● Records for this task
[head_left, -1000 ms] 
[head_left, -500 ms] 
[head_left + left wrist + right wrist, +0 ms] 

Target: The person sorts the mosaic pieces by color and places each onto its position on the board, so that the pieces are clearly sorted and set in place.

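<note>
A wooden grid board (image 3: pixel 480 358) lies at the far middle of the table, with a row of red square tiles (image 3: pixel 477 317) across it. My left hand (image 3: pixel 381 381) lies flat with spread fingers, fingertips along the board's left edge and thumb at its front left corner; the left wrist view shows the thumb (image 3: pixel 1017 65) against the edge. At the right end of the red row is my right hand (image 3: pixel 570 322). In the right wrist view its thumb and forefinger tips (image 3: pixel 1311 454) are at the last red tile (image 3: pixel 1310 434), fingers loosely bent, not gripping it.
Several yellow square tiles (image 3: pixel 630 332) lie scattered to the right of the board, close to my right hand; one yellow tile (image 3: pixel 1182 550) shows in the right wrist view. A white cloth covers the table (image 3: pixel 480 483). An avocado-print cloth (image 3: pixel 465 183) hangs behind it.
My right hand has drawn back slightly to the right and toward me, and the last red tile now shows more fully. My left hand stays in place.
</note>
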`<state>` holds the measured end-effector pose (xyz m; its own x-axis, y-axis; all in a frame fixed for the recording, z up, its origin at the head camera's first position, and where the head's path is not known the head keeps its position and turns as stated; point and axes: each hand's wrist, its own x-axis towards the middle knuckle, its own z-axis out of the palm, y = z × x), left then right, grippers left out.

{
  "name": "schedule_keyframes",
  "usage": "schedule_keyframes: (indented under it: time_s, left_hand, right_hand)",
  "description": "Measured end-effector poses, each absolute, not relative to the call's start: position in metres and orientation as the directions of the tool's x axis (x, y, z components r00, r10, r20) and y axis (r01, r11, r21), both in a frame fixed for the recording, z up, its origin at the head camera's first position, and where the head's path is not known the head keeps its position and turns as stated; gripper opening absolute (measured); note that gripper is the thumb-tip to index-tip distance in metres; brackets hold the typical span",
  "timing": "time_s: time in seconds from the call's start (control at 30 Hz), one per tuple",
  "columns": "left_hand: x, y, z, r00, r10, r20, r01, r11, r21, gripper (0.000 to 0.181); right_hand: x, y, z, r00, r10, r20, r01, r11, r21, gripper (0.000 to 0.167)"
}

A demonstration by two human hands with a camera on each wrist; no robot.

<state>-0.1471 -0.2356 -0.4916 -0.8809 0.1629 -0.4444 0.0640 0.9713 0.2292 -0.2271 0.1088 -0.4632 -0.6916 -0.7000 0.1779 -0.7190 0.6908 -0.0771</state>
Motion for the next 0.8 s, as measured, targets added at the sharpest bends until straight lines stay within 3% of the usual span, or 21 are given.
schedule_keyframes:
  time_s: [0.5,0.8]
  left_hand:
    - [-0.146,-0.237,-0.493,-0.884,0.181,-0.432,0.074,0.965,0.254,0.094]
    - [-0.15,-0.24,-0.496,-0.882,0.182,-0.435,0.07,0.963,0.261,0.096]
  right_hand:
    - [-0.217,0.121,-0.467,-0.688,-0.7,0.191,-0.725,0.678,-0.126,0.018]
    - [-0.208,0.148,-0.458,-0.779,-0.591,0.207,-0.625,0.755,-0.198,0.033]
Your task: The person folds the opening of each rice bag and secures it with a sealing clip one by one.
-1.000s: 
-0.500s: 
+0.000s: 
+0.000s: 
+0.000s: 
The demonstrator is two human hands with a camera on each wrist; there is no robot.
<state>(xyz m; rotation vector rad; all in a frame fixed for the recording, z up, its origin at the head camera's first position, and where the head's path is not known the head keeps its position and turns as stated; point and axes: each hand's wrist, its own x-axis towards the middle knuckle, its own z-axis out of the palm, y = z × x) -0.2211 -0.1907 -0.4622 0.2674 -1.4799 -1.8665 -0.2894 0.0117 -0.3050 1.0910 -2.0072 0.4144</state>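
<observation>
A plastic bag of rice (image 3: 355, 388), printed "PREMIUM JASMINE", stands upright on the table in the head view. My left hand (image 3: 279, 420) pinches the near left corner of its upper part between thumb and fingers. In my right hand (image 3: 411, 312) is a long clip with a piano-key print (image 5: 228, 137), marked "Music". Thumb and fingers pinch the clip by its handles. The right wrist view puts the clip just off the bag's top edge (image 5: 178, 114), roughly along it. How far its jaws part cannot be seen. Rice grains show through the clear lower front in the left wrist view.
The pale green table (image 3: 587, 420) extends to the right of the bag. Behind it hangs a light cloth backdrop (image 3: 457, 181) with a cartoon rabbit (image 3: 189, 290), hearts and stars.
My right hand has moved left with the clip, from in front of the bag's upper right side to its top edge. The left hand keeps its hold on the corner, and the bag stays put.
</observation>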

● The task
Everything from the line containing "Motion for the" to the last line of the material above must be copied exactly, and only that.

● Task response
Motion for the next 0.8 s, as measured, targets added at the sharpest bends until straight lines stay within 3% of the usual span, or 21 are given.
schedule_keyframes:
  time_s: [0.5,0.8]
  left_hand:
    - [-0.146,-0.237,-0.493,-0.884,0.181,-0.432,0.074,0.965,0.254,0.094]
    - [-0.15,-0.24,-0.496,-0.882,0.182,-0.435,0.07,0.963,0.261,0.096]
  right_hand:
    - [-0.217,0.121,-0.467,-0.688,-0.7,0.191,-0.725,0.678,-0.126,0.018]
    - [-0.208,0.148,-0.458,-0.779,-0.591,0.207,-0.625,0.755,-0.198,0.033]
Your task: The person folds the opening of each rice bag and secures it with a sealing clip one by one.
-1.000s: 
-0.500s: 
+0.000s: 
+0.000s: 
+0.000s: 
The demonstrator is two human hands with a camera on each wrist; there is no robot.
<state>(xyz m; rotation vector rad; all in a frame fixed for the recording, z up, its origin at the head camera's first position, and where the head's path is not known the head keeps its position and turns as stated; point and axes: each hand's wrist, its own x-axis towards the middle knuckle, its own z-axis out of the palm, y = z × x) -0.2211 -0.1907 -0.4622 0.2674 -1.4799 -1.8665 -0.2894 0.0117 -0.3050 1.0910 -2.0072 0.4144</state>
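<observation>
A plastic bag of rice (image 3: 355, 388), printed "PREMIUM JASMINE", stands upright on the table in the head view. My left hand (image 3: 279, 420) pinches the near left corner of its upper part between thumb and fingers. In my right hand (image 3: 411, 312) is a long clip with a piano-key print (image 5: 228, 137), marked "Music". Thumb and fingers pinch the clip by its handles. The right wrist view puts the clip just off the bag's top edge (image 5: 178, 114), roughly along it. How far its jaws part cannot be seen. Rice grains show through the clear lower front in the left wrist view.
The pale green table (image 3: 587, 420) extends to the right of the bag. Behind it hangs a light cloth backdrop (image 3: 457, 181) with a cartoon rabbit (image 3: 189, 290), hearts and stars.
My right hand has moved left with the clip, from in front of the bag's upper right side to its top edge. The left hand keeps its hold on the corner, and the bag stays put.
</observation>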

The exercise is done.